Hier à Paris, le matin, l’après-midi et le soir à la république des blogs, j’ai discuté avec des militants de tous les horizons et, bien sûr, avec les jeunes Modem, en tous cas ceux qui ne m’en veulent pas de ma sortie de Seignosse.

Ils m’ont raconté leurs mésaventures et le simulacre de démocratie qui règne au cœur de leur parti. Fin novembre se tiendra un congrès qui posera les statuts du soi-disant mouvement démocrate. Il fondera ainsi sa constitution.

Si la démocratie est un maître mot, cette constitution devrait être discutée par tous, différentes versions devraient être en lice, un vote devrait choisir celle qui semble la plus pertinente.

Que nenni, hier matin les cadres du Modem réunis en huis-clos, presque secrètement, ont statué en catimini et pondu les règles qui leur conviennent. J’ai tout simplement proposé aux jeunes de faire un coup d’état.

Pour commencer, ils doivent écrire collaborativement des statuts et se débrouiller pour que les militants les votent lors du congrès. Gagner ce vote est facile car les 50 000 nouveaux membres du Modem ne sont pas sous l’emprise des vieux (c’est ainsi, grâce aux militants recrutés sur internet, que Ségolène Royal réussit à emporter les primaires du PS l’année dernière).

Les vieux auront alors le choix de se retirer ou de jouer le jeu démocratique. Si les jeunes Modem n’ont pas ce courage de l’action, j’avoue que je n’ai plus envie de discuter avec eux, car si eux n’imposent pas la démocratie personne ne le fera à leur place. S’ils s’assoient aujourd’hui sur leurs idéaux, demain, quand ils seront au pouvoir, ils n’auront plus d’idéal.

À quoi pourraient ressembler les statuts d’un parti moderne ? Je ne me suis jamais posé la question avant mais j’ai tout de suite pensé aux douze points qui régissent les alcooliques anonymes ou aux dix points qui présidèrent au développement du réseau Visa. Je suis sûr d’une chose : il ne faut pas plus d’une dizaine de points, chacun tenant en une ligne.
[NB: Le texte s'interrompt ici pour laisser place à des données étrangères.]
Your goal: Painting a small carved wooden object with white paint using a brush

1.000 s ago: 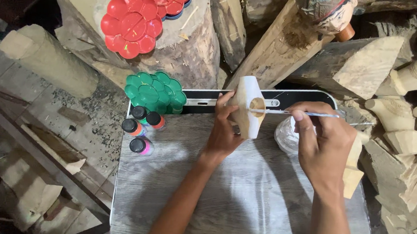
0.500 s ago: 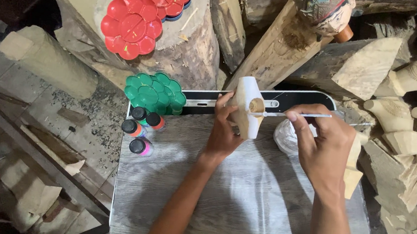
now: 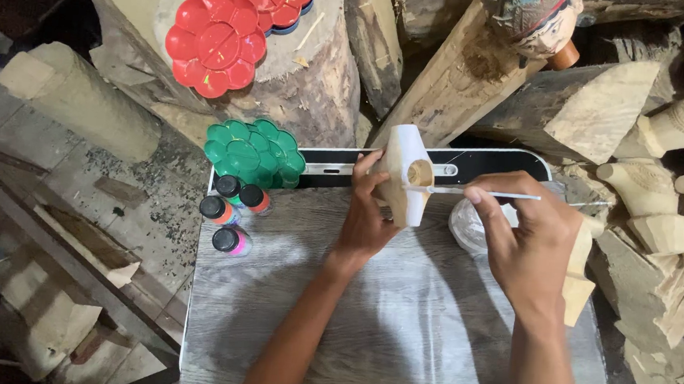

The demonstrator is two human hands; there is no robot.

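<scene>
My left hand [image 3: 367,215] grips a small carved wooden piece [image 3: 404,175], partly painted white, with a round hole near its top. It is held upright above the grey wood-grain board [image 3: 396,340]. My right hand [image 3: 527,245] pinches a thin white paintbrush [image 3: 478,193] that lies level, its tip touching the piece beside the hole. A clear plastic cup [image 3: 468,225] sits just below the brush, partly hidden by my right hand.
A green flower-shaped palette [image 3: 253,152] and three small black-capped paint bottles [image 3: 227,208] sit at the board's far left. Red palettes [image 3: 216,40] rest on a log behind. Unpainted wooden carvings [image 3: 662,198] crowd the right; a painted figure [image 3: 535,17] stands at the back.
The brush tip has slid left along the wooden piece, closer to the hole. My left hand keeps the piece nearly still.
</scene>
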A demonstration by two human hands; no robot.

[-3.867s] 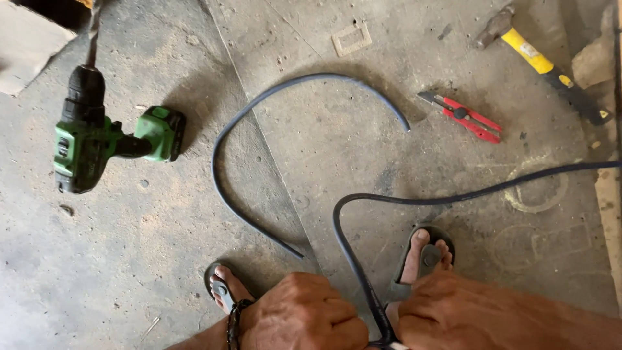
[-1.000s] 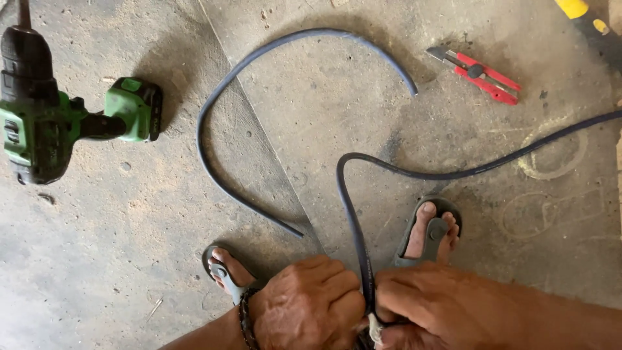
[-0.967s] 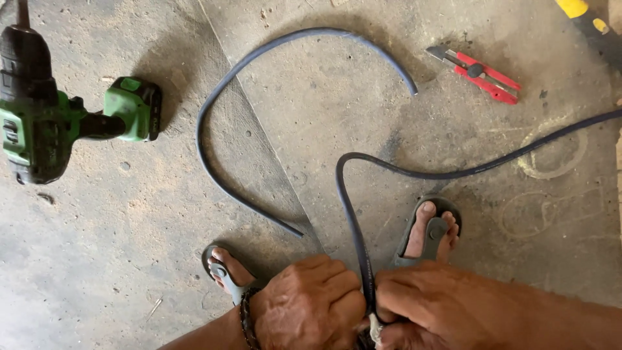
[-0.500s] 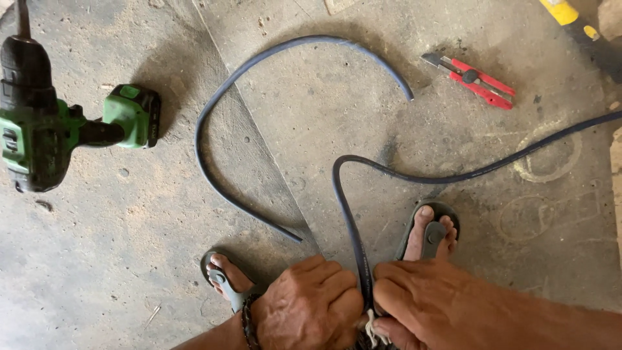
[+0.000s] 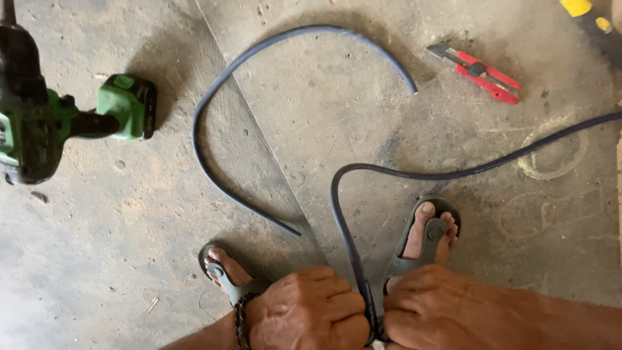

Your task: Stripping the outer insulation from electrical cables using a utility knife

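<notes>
My left hand (image 5: 304, 314) and my right hand (image 5: 431, 308) meet at the bottom edge, both closed around the near end of a dark cable (image 5: 343, 214). From my hands this cable rises, loops left, then runs off to the right edge. What my fingers do at the cable's tip is hidden below the frame. A separate curved piece of dark cable (image 5: 214, 104) lies loose on the floor above my left hand. My sandalled feet (image 5: 424, 236) flank the held cable.
A green and black cordless drill (image 5: 58, 123) lies at the left. A red utility knife (image 5: 483, 72) lies at the upper right, and a yellow-handled tool (image 5: 583, 10) pokes in at the top right corner. The concrete floor (image 5: 129, 259) is dusty.
The view has drifted slightly, so the drill and knife sit a little differently in frame. My hands stay clamped together on the cable end, fingers shifting only a little.
</notes>
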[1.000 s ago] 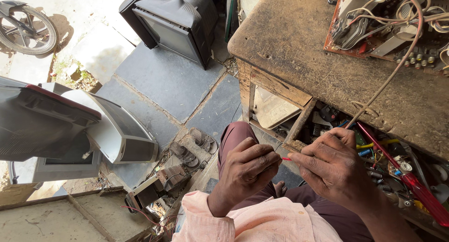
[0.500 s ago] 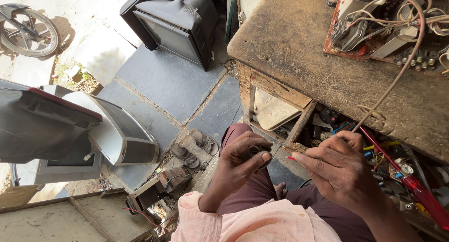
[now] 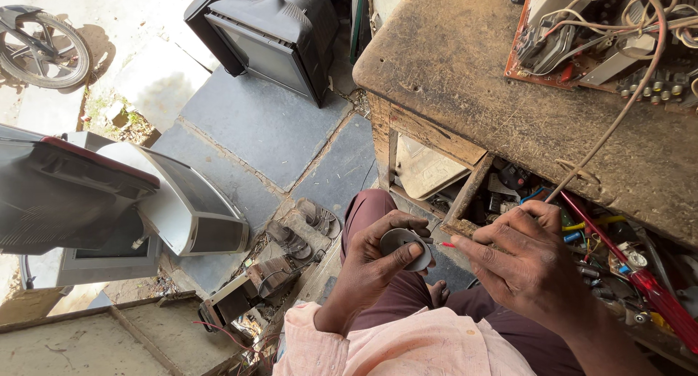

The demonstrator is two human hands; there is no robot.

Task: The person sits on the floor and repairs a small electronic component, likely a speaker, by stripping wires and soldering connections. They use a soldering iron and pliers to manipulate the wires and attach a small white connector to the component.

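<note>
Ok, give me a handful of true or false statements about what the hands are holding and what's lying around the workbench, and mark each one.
1. The left hand holds a small grey round part. True.
2. The right hand rests flat on top of the wooden workbench. False: it is held in front of the open drawer, fingers by a thin red-tipped wire.
3. A circuit board with wires lies on the workbench. True.
4. The old television stands on the workbench. False: it stands on the stone floor.
5. A wheel shows at the top left. True.
</note>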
  1. Les statuts doivent être révisables à tout moment dès qu’un quorum est réuni.
  2. Le parti doit être ouvert. N’importe qui se sentant en accord avec les statuts peut se dire membre du parti sans ne rien demander à personne. Cette approche donne la possibilité d’un développement exponentiel.
  3. Les statuts doivent contenir en eux-mêmes les principes politiques que défend le parti. S’il se veut démocratique, la démocratie doit être partout présente.
  4. Il n’y a pas besoin d’ajouter aux statuts une charte des valeurs. Les statuts doivent contenir les valeurs. Par exemple, un parti qui veut se détourner des vieux clivages doit accepter des militants des autres partis sans leur demander de renoncer à leurs autres attachements.
  5. Un parti démocratique doit se protéger des abus de pouvoir en introduisant en son sein la séparation des pouvoirs. Les cadres du parti ne doivent pas être candidats à des postes électifs et encore moins élus.
  6. Le tirage au sort peut même être utilisé pour désigner les cadres et assurer leur constant renouvellement.
  7. Les statuts doivent ainsi imposer à l’intérieur du parti ce que le parti voudrait appliquer au reste de la société. Avant de vouloir changer le monde, il faut commencer par se changer soi-même.
  8. La transparence doit être généralisée. Dès qu’une réunion se déroule, on doit savoir qui y participe et quelles en sont les grandes lignes. Il faut être open source pour favoriser l’intelligence collective.
  9. Les quelques points définissant les statuts doivent être féconds. Chacun doit être dans un document attaché expliqué et commenté. Ces points doivent induire toutes les prises de décisions politiques. Les statuts doivent par exemple contenir en eux-mêmes l’idée d’interdépendance, idées qui elle-même contient l’écologie…
  10. Les points doivent être objectifs. Du type « Il faut un quorum de 50% pour réviser les statuts. » Dire « La liberté nous guide. » n’a aucun intérêt car chacun fera de cette phrase ce qu’il veut.

Si un parti respectait de tels principes, je serais moins mal à l’aise face à ses militants. Peut-être je cesserais alors de croire qu’ils sont inconsistants (je ne vais pas refaire le coup de la médiocrité).